Exercise instructions: Hand back all of the records exactly as they read.
*-*-*
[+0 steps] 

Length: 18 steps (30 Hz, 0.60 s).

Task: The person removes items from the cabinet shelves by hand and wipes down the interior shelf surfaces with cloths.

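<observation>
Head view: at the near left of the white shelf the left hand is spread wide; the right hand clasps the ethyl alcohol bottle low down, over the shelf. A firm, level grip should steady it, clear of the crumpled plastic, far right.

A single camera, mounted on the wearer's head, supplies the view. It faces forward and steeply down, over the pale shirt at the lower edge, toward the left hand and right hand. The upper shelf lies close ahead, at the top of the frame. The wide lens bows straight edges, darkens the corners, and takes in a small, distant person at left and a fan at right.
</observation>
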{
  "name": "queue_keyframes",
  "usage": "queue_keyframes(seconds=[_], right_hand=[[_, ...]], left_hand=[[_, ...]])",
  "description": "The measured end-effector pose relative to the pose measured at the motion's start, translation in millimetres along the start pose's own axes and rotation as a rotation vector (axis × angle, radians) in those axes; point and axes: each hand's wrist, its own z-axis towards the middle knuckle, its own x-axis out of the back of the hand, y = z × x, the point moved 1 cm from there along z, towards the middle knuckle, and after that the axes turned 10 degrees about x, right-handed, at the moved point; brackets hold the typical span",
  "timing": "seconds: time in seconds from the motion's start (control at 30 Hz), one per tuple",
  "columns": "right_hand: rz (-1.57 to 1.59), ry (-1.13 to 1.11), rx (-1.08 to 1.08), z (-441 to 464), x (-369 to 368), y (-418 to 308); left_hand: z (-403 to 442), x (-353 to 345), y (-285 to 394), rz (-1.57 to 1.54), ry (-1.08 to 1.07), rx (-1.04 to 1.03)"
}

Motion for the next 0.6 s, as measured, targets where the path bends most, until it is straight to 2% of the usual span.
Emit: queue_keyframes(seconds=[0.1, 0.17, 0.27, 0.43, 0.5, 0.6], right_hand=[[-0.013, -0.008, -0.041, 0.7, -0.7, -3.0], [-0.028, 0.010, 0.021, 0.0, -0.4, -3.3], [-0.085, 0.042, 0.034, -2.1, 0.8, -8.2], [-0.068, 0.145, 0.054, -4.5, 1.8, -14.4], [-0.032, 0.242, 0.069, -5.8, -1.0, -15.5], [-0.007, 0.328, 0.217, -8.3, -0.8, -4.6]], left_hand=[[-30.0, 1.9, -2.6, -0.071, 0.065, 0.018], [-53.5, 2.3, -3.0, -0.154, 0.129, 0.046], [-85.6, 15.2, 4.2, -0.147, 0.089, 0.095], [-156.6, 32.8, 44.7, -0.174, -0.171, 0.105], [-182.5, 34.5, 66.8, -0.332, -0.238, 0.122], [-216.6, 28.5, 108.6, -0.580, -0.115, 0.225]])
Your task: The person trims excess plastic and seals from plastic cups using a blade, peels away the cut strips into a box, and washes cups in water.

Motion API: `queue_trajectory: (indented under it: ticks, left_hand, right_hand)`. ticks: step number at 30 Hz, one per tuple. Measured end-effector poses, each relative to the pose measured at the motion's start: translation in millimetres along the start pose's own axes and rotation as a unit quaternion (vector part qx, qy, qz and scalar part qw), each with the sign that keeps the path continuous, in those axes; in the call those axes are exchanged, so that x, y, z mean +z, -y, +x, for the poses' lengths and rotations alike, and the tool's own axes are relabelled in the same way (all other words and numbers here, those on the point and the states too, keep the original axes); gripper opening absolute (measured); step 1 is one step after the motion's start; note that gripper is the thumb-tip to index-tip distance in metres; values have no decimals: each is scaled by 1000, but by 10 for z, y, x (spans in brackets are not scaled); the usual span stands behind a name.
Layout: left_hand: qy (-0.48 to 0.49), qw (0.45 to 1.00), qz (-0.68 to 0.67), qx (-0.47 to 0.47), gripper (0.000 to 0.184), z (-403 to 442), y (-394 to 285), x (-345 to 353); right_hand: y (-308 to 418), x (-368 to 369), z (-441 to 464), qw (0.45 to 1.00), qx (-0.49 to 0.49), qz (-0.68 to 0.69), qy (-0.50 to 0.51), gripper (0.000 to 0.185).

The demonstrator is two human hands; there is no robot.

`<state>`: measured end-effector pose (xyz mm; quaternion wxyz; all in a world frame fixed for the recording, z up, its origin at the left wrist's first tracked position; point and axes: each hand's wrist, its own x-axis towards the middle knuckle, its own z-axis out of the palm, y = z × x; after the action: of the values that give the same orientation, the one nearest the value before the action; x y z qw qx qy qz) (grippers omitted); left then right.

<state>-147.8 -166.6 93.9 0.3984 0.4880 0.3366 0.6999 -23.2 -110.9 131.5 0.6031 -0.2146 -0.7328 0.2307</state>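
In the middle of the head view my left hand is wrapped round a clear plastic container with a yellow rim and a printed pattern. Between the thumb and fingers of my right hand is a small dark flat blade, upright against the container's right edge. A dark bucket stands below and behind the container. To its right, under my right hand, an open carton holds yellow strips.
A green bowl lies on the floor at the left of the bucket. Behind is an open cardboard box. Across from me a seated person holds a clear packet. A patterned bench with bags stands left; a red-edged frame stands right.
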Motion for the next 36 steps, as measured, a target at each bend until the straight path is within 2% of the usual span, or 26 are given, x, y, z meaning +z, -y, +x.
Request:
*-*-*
Task solution:
[+0 steps] 

Length: 18 steps (30 Hz, 0.60 s).

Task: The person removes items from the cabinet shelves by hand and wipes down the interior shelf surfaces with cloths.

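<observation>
Head view: at the near left of the white shelf the left hand is spread wide; the right hand clasps the ethyl alcohol bottle low down, over the shelf. A firm, level grip should steady it, clear of the crumpled plastic, far right.

A single camera, mounted on the wearer's head, supplies the view. It faces forward and steeply down, over the pale shirt at the lower edge, toward the left hand and right hand. The upper shelf lies close ahead, at the top of the frame. The wide lens bows straight edges, darkens the corners, and takes in a small, distant person at left and a fan at right.
</observation>
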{
  "name": "queue_keyframes",
  "usage": "queue_keyframes(seconds=[_], right_hand=[[_, ...]], left_hand=[[_, ...]])",
  "description": "The measured end-effector pose relative to the pose measured at the motion's start, translation in millimetres along the start pose's own axes and rotation as a rotation vector (axis × angle, radians) in those axes; point and axes: each hand's wrist, its own z-axis towards the middle knuckle, its own x-axis out of the back of the hand, y = z × x, the point moved 1 cm from there along z, towards the middle knuckle, and after that the axes turned 10 degrees about x, right-handed, at the moved point; brackets hold the typical span",
  "timing": "seconds: time in seconds from the motion's start (control at 30 Hz), one per tuple",
  "columns": "right_hand: rz (-1.57 to 1.59), ry (-1.13 to 1.11), rx (-1.08 to 1.08), z (-441 to 464), x (-369 to 368), y (-418 to 308); left_hand: z (-403 to 442), x (-353 to 345), y (-285 to 394), rz (-1.57 to 1.54), ry (-1.08 to 1.07), rx (-1.04 to 1.03)"
}

Motion for the next 0.6 s, as measured, targets where the path bends most, until it is straight to 2% of the usual span.
Emit: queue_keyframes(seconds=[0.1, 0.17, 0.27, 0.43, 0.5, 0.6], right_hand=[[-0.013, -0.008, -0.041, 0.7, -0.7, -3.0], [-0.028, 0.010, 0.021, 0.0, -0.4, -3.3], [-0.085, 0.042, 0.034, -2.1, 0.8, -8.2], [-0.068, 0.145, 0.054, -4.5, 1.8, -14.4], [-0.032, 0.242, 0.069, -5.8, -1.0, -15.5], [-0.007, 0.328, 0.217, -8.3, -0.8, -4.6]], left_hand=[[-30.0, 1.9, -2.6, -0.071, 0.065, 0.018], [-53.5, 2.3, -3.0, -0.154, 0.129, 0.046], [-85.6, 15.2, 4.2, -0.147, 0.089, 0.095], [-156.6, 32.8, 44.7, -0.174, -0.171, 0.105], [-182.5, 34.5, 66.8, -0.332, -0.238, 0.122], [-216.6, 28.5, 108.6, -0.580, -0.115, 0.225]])
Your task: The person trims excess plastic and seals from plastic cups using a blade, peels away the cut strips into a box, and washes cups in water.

Motion API: `queue_trajectory: (indented under it: ticks, left_hand, right_hand)`. ticks: step number at 30 Hz, one per tuple. Measured end-effector poses, each relative to the pose measured at the motion's start: translation in millimetres along the start pose's own axes and rotation as a unit quaternion (vector part qx, qy, qz and scalar part qw), each with the sign that keeps the path continuous, in those axes; in the call those axes are exchanged, so that x, y, z mean +z, -y, +x, for the poses' lengths and rotations alike, and the tool's own axes are relabelled in the same way (all other words and numbers here, those on the point and the states too, keep the original axes); gripper opening absolute (measured); step 1 is one step after the motion's start; note that gripper is the thumb-tip to index-tip distance in metres; values have no decimals: each is scaled by 1000, but by 10 for z, y, x (spans in brackets are not scaled); the usual span stands behind a name.
Layout: left_hand: qy (-0.48 to 0.49), qw (0.45 to 1.00), qz (-0.68 to 0.67), qx (-0.47 to 0.47), gripper (0.000 to 0.184), z (-403 to 442), y (-394 to 285), x (-345 to 353); right_hand: y (-308 to 418), x (-368 to 369), z (-441 to 464), qw (0.45 to 1.00), qx (-0.49 to 0.49), qz (-0.68 to 0.69), qy (-0.50 to 0.51), gripper (0.000 to 0.185).

The demonstrator is two human hands; there is no robot.

`<state>`: measured end-effector pose (xyz mm; quaternion wxyz; all in a world frame fixed for the recording, z up, its origin at the left wrist's first tracked position; point and axes: each hand's wrist, its own x-axis towards the middle knuckle, its own z-axis out of the palm, y = z × x; after the action: of the values that give the same orientation, the one nearest the value before the action; x y z qw qx qy qz) (grippers omitted); left then right.

<state>-147.8 -166.6 93.9 0.3984 0.4880 0.3366 0.6999 -23.2 -110.9 131.5 0.6031 -0.2146 -0.7328 0.2307</state>
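In the middle of the head view my left hand is wrapped round a clear plastic container with a yellow rim and a printed pattern. Between the thumb and fingers of my right hand is a small dark flat blade, upright against the container's right edge. A dark bucket stands below and behind the container. To its right, under my right hand, an open carton holds yellow strips.
A green bowl lies on the floor at the left of the bucket. Behind is an open cardboard box. Across from me a seated person holds a clear packet. A patterned bench with bags stands left; a red-edged frame stands right.
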Motion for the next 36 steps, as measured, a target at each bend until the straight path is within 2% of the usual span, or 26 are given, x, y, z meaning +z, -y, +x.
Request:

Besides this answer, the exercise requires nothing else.